Meinhard Miegel: Ich hätte da keine großen Erfolgschancen gesehen. Denn es besteht - wie gesagt - ein innerer Zusammenhang zwischen Rentenentwicklung, Rentenhöhe und dem Erwerbseinkommen. Was wäre denn, wenn die Erwerbseinkommen über einen Zeitraum von vier, fünf Jahren sinken würden? Das kann ja niemand ausschließen. Dann könnten die Rentner nicht sagen, wir klinken uns aus dem gesamten System aus. Was ist, wenn wir eine längere deflationäre Periode bekommen sollen? Dann würde die Kaufkraft der Renten permanent steigen, aber die Löhne würden wegen zunehmender Arbeitslosigkeit sinken. Also, das passt alles nicht zusammen. Das Bundesverfassungsgericht hat klar gestellt, dass die Versichertengemeinschaft - Beitragszahler wie Rentner - eine Schicksalsgemeinschaft bildet. Steigen die Löhne, geht es bei den Renten nach oben, sinken sie, verfallen auch die Rentenansprüche.

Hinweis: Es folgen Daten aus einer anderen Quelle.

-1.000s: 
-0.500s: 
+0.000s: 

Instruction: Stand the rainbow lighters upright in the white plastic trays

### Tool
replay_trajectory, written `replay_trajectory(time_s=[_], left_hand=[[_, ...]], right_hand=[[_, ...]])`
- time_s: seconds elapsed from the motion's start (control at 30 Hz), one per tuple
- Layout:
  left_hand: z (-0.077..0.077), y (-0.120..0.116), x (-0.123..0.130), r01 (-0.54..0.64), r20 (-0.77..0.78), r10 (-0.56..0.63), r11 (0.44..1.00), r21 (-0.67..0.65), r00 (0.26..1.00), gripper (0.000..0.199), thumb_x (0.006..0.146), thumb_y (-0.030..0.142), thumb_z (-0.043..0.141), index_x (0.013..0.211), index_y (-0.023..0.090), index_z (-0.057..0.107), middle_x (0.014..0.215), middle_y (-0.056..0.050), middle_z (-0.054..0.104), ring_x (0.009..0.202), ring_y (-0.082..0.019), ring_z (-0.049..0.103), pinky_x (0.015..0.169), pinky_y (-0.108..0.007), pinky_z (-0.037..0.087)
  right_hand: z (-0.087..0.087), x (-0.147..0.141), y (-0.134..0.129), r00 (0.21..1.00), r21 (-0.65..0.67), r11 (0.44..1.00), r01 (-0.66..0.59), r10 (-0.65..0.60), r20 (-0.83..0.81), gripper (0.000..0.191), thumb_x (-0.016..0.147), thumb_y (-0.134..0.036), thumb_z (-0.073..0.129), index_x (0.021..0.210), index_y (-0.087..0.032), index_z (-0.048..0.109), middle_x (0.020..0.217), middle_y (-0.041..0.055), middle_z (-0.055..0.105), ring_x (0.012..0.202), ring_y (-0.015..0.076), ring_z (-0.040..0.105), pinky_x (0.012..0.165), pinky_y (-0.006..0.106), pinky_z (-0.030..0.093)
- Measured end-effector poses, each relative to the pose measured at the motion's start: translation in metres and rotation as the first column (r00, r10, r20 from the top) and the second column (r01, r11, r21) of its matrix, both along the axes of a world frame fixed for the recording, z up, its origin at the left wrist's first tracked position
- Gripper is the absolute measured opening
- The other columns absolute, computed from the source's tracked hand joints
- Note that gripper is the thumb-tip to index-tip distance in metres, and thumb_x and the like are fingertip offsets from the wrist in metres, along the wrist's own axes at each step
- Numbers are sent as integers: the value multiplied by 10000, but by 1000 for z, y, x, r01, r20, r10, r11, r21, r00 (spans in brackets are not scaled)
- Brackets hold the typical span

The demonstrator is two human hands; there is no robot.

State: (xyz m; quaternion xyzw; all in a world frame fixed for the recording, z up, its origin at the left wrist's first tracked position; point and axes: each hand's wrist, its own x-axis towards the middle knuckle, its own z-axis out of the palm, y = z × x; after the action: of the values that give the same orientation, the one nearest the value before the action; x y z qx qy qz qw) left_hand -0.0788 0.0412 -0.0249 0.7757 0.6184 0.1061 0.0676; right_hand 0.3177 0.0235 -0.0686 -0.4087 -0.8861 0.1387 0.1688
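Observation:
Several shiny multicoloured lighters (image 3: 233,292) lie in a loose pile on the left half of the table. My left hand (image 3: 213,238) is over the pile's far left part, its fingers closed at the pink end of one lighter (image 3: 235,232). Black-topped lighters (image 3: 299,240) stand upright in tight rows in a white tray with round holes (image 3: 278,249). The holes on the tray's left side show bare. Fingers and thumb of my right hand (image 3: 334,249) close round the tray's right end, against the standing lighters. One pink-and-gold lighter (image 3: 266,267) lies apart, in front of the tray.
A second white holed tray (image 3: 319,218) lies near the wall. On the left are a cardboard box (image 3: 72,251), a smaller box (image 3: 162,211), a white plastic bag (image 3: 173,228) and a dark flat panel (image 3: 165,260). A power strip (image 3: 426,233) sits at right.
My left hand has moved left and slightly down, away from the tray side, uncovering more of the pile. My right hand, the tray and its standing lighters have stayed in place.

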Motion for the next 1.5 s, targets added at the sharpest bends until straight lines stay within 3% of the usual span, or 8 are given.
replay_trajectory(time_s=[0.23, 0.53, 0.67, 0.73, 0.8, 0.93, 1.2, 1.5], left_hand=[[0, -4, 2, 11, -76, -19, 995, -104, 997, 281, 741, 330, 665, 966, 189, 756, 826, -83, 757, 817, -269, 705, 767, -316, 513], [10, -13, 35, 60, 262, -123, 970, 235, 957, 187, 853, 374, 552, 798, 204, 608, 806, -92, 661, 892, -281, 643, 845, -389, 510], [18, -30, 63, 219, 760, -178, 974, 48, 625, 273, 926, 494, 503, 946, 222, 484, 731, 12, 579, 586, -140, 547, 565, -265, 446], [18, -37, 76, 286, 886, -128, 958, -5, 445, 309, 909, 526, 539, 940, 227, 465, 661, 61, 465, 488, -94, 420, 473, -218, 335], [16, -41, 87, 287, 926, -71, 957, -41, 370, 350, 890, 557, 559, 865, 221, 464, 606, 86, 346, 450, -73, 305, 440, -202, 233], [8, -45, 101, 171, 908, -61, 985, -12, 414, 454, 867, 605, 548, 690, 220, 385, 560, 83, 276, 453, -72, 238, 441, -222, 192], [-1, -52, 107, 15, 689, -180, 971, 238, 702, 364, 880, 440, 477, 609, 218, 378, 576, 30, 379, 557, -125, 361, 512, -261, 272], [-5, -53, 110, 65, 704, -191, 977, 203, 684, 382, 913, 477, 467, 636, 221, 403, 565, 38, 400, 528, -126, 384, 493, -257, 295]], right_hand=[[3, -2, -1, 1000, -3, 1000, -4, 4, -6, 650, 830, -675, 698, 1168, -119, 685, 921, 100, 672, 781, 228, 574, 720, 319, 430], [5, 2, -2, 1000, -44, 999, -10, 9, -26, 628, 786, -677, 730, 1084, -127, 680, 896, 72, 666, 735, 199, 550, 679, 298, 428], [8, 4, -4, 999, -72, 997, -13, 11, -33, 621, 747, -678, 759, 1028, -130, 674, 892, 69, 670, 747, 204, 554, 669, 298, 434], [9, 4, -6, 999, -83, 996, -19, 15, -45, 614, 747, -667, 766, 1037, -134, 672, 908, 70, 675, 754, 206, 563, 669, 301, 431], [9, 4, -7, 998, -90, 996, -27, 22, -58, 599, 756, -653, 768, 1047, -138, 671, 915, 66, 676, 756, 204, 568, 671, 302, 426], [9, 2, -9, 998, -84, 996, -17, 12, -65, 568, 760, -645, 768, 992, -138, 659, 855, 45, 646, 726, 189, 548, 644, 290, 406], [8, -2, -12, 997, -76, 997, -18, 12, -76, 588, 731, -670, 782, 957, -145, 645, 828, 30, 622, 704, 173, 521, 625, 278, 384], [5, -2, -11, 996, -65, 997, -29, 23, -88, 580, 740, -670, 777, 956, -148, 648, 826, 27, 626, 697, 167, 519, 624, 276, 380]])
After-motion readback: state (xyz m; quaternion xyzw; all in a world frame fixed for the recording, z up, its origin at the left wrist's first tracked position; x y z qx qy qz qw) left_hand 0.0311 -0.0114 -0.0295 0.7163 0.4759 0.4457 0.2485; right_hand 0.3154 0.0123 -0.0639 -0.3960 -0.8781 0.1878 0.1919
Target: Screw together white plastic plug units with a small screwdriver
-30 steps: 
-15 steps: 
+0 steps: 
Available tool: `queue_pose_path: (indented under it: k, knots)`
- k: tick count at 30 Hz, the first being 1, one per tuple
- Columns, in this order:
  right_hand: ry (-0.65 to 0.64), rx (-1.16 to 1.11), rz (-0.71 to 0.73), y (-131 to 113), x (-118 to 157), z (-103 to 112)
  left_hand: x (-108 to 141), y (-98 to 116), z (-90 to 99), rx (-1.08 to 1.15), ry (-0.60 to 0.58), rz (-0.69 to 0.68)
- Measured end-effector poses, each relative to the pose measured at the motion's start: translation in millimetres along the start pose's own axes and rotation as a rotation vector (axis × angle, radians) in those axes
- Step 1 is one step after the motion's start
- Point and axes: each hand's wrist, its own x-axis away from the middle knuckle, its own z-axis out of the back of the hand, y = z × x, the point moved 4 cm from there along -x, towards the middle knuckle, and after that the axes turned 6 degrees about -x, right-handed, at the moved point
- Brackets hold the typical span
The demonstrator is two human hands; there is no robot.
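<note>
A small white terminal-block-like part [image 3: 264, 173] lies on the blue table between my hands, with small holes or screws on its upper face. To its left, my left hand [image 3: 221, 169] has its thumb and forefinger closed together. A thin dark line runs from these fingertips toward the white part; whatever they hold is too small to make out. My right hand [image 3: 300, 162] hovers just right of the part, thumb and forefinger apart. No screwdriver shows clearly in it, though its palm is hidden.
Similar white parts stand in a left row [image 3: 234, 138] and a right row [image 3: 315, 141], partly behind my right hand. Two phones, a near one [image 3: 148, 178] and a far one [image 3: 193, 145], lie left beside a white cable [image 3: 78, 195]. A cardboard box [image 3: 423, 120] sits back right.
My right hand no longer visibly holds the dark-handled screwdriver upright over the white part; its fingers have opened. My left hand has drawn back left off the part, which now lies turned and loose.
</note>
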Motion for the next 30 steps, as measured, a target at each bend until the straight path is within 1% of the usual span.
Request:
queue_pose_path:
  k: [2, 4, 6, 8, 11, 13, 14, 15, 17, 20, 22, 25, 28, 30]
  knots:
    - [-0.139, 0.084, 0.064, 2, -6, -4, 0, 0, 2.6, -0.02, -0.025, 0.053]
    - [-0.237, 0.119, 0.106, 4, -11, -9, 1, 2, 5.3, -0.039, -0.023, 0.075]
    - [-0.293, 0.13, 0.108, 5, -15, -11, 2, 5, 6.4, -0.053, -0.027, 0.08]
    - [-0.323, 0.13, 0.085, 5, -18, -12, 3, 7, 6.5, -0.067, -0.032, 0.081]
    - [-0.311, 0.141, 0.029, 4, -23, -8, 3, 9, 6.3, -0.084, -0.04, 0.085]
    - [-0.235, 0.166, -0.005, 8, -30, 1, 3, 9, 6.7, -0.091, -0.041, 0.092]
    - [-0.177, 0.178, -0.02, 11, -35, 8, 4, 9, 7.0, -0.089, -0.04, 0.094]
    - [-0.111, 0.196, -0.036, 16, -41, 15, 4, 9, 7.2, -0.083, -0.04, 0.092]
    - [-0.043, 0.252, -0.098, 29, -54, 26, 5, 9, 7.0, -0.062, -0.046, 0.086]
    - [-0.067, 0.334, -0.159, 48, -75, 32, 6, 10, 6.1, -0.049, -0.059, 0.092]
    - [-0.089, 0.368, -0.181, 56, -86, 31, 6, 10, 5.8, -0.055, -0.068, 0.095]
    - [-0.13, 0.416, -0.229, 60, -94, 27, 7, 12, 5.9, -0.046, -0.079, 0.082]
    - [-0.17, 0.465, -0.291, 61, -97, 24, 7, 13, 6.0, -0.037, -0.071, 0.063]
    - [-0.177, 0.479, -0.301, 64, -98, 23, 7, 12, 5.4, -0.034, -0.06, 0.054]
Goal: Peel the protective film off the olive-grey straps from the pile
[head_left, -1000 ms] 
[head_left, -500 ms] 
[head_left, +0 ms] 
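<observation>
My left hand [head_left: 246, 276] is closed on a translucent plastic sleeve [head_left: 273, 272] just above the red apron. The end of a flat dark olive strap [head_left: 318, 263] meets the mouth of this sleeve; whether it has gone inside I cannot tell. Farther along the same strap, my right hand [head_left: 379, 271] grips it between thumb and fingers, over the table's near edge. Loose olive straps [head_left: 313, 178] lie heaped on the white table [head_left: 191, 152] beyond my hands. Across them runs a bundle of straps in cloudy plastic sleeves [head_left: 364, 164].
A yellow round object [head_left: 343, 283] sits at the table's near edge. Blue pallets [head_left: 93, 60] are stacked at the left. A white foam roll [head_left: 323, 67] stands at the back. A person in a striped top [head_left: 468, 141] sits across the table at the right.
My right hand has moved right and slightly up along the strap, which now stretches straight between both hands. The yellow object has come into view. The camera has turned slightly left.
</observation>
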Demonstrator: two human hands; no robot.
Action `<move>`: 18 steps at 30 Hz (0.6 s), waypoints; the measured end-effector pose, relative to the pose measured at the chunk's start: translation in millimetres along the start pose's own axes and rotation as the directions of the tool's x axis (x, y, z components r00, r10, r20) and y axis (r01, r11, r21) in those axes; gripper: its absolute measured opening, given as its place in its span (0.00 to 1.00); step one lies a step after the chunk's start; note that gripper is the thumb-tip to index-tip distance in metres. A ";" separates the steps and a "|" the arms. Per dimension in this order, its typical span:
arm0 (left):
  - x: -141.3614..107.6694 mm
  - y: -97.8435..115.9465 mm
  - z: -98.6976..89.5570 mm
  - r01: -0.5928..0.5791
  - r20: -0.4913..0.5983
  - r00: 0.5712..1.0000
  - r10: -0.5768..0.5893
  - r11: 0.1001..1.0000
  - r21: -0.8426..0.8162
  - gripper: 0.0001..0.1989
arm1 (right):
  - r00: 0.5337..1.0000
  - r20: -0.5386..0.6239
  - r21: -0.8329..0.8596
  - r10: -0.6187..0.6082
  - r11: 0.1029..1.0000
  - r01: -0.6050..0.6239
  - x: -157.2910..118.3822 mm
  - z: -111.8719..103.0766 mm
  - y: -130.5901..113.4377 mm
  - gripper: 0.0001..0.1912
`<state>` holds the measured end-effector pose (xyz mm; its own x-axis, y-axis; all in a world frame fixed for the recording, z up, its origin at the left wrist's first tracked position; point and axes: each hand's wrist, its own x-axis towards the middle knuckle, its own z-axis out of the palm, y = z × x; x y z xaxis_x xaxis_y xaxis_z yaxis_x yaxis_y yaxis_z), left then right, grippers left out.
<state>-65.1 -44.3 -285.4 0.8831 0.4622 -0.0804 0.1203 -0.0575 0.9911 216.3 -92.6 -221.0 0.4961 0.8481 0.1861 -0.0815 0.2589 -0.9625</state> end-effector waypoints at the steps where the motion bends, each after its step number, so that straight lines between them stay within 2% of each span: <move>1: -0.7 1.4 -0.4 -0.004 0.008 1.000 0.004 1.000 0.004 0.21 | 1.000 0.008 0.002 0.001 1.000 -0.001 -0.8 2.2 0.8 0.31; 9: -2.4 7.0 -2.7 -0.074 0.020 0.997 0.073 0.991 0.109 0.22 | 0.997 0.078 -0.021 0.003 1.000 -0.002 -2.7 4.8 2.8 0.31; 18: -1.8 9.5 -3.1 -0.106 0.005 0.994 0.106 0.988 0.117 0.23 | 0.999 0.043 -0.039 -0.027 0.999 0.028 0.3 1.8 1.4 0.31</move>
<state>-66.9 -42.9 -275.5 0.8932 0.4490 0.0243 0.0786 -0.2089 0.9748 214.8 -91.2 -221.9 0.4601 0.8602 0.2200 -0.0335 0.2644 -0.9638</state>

Berliner Zeitung: Gehen Sie davon aus, dass die Beitragssätze wie geplant ab 2012 gesenkt werden?

Meinhard Miegel: Ich habe schon vor der Krise nicht daran geglaubt, dass sie sinken werden. Nein, diese Beitragssenkungen können nicht kommen. Es sei denn, wir sind bereit, einen noch höheren Anteil der Renten über Steuern zu finanzieren. Nur, schon heute beträgt dieser Anteil bereits ungefähr ein Drittel.